Focusing on foreigners — rather than an immigration system that lacks transparency and clarity, rather than the lack of anti-discrimination legislation, rather than the lack of labour protections, rather than entrenched exploitative practices — means that the PAP can respond by simply tightening immigration quotas, without fixing any of the other issues that make life difficult for Singaporean workers. It allows them to say, “There you go, fewer foreigners!”, even as they continue to resist doing the many things that do improve the lot of workers, like implementing a minimum wage, allowing labour organising, or passing anti-discrimination laws. No one really wins here (except maybe the PAP, who can say that they’ve listened to the people).

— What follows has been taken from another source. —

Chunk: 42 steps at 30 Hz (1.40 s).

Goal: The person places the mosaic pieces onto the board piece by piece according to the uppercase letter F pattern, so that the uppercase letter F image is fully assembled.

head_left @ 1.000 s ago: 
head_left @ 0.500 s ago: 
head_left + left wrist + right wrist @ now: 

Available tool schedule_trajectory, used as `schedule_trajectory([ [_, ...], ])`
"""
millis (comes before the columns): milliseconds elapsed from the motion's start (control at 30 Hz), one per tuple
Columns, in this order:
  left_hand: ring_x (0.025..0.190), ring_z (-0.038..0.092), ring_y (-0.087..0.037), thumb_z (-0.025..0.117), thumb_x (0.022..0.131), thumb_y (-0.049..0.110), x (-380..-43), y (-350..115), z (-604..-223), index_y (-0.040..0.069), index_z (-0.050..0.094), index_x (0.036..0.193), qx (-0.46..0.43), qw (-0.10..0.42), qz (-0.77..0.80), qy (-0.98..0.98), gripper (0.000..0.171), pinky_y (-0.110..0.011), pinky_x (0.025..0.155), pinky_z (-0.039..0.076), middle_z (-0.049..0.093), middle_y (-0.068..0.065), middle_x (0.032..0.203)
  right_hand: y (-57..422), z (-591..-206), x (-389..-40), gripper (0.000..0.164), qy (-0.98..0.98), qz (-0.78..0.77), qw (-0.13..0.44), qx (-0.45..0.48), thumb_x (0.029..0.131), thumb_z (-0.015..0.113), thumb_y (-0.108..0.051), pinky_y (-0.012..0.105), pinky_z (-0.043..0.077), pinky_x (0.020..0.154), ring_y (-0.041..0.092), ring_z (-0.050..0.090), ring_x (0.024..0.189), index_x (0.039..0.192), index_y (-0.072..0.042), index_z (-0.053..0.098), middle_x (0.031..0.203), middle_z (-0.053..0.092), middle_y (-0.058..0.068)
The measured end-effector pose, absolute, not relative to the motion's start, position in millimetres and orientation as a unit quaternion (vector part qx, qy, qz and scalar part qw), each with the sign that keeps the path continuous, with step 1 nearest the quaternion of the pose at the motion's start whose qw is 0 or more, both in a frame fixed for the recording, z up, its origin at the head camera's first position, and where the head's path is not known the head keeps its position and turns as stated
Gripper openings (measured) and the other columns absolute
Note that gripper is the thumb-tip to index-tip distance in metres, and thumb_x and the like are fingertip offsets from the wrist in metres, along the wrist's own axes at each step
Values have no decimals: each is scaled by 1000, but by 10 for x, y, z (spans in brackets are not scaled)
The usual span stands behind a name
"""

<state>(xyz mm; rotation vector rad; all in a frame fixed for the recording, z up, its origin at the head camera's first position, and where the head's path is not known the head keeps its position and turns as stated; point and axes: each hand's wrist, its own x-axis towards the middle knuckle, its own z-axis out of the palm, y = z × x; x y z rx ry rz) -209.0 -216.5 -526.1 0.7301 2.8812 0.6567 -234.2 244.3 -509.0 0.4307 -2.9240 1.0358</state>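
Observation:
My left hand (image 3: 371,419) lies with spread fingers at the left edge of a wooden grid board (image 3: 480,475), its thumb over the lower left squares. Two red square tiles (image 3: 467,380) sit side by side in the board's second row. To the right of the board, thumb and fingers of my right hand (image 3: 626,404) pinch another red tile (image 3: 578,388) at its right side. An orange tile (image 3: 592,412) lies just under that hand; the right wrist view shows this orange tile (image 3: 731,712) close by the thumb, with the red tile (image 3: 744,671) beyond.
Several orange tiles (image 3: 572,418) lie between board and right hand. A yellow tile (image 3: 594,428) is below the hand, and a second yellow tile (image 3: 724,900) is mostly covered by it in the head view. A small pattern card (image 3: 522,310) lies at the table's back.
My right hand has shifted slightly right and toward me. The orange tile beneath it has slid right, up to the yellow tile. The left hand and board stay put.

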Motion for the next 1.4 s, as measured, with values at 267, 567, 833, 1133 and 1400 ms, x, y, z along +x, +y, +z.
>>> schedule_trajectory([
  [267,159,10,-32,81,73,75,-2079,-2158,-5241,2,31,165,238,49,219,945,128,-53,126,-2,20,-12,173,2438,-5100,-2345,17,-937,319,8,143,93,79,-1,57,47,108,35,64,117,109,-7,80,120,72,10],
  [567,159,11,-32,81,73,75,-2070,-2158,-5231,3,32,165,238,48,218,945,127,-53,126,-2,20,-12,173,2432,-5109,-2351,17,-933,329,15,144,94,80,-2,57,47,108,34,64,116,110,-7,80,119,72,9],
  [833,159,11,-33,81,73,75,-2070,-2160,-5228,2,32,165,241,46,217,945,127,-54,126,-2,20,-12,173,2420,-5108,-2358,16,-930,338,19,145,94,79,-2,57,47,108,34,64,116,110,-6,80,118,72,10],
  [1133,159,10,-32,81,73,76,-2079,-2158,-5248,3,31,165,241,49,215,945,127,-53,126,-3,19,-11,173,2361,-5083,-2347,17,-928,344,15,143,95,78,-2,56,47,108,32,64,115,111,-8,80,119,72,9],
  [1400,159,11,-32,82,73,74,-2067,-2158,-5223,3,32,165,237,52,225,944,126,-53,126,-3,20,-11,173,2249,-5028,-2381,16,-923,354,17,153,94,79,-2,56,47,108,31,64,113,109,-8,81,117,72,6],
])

That’s why it’s important, even as many of us talk about the need to vote more opposition into Parliament, to vigorously call out opposition parties that use xenophobic rhetoric in their campaigning. People might want to send the ruling party a message, but we need to be careful not to send one that suggests that there’s gain to be had in shifting to the right on immigration and cracking down hard on immigrants. We want more voices in Parliament, but we don’t need Singapore’s version of UKIPers or “Build The Wall” Trumpers, and we certainly don’t need to suggest that playing up these sentiments will lead to political reward.

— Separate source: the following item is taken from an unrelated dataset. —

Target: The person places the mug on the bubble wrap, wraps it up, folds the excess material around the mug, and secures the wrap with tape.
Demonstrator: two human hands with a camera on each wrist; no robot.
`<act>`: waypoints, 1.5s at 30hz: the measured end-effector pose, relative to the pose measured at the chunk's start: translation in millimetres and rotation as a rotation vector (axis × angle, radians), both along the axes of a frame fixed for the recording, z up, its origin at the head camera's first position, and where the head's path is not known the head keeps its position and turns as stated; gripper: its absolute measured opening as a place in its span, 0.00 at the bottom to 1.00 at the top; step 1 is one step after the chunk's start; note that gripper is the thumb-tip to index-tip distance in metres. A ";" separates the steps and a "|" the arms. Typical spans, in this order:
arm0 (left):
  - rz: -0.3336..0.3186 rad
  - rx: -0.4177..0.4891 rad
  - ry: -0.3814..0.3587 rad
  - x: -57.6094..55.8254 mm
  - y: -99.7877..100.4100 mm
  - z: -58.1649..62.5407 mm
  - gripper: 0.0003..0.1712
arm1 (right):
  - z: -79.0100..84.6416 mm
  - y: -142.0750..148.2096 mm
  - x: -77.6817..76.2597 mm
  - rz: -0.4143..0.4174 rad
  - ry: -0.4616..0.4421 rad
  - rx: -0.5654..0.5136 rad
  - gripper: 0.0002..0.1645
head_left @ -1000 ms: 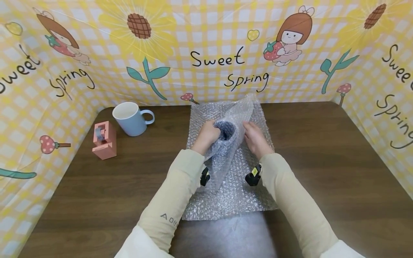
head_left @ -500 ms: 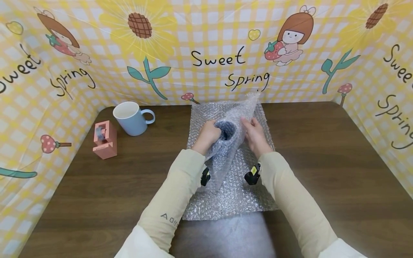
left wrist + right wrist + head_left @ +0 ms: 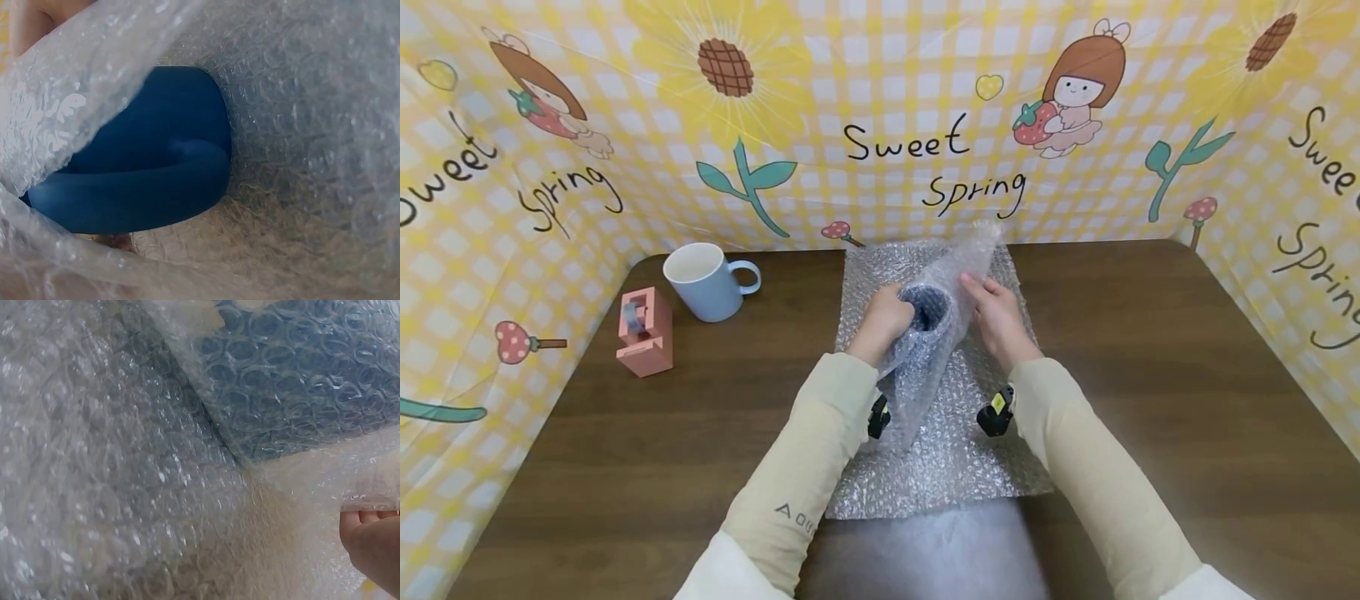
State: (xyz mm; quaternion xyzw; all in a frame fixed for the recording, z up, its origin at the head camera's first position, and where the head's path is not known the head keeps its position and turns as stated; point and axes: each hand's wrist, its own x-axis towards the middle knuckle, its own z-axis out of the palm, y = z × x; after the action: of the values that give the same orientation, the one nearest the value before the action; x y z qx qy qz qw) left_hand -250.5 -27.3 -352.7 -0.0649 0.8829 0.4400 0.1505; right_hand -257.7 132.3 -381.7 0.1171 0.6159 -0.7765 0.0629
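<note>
A blue mug (image 3: 137, 197) is wrapped in clear bubble wrap (image 3: 917, 375); its curved handle shows in the left wrist view. From above, the wrapped roll has a dark round opening. My left hand (image 3: 886, 317) grips this roll at the left of its opening, fingers curled over the edge. On the other side my right hand (image 3: 996, 312) pinches the loose flap of wrap, which rises to a point toward the back wall. Blue shows through the bubbles in the right wrist view, where curled fingers (image 3: 369, 517) hold the wrap's edge.
A flat bubble wrap sheet (image 3: 880, 496) lies beneath on the brown wooden table (image 3: 1150, 375). At the back left stand a light blue mug (image 3: 707, 287) and a pink tape dispenser (image 3: 647, 333). Yellow checked cloth (image 3: 910, 50) walls the back and sides.
My right hand has shifted its fingers a little up the flap, with the thumb and fingers now more spread. The left hand keeps its grip in place.
</note>
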 end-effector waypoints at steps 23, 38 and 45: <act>0.010 -0.039 0.062 -1.1 0.5 -3.3 0.32 | 1.2 7.5 11.1 0.195 0.171 -0.087 0.20; 0.024 -0.065 0.077 2.2 3.6 -5.0 0.32 | 16.4 12.8 -7.7 0.320 -0.115 0.014 0.26; 0.055 -0.070 0.055 3.5 3.1 -3.2 0.32 | 21.4 7.0 -15.7 0.270 -0.190 0.152 0.15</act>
State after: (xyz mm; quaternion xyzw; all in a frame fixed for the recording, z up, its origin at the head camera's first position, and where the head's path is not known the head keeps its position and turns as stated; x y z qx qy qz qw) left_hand -247.0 -24.3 -355.9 -0.0824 0.8995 0.4145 0.1115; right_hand -273.4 139.3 -360.3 0.1107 0.6742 -0.6977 0.2155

In his response to SDP’s proposal to introduce wealth tax and estate duty, PAP’s Vivian Balakrishnan warned against “class warfare”, characterising it as stoking resentment against people who have been successful “through no fault of their own”.
I don’t think Vivian said the same thing to his own PAP colleague, Foo Mee Har, when she suggested wealth taxes and estate duty in February this year (I looked up the transcript of that day’s parliamentary session, then searched for the words “class warfare”, and nothing came up). It’s interesting to note when, and in what context, he displays concern about class warfare, and when he doesn’t:
I’d like to link this to my first point, about divisive rhetoric about foreigners and locals. When we see a political elite that only gets worried about class warfare when talking about those with more wealth, while being more than willing to frame the low-income or unemployed as having made “bad choices” or being unmotivated, we’re seeing a political elite that doesn’t really care about social justice or inequality or workers beyond what’s needed to keep an economy going and an electorate happy. In this formulation, matters of human dignity and rights fall by the wayside — for both local and foreign workers.
This, I’d argue, is a much more serious issue than how many foreigners there are in Singapore and whether we should kick more of them out. If we’re a society where our leaders don’t actually care about labour rights or justice, it’s going to be an uphill battle to improve the conditions of Singaporean workers. And isn’t that what we’re really worried about, instead of the number of immigrants?
Moving forward, I’d like to see the different parties address this fundamental problem, rather than taking it out on “FTs”.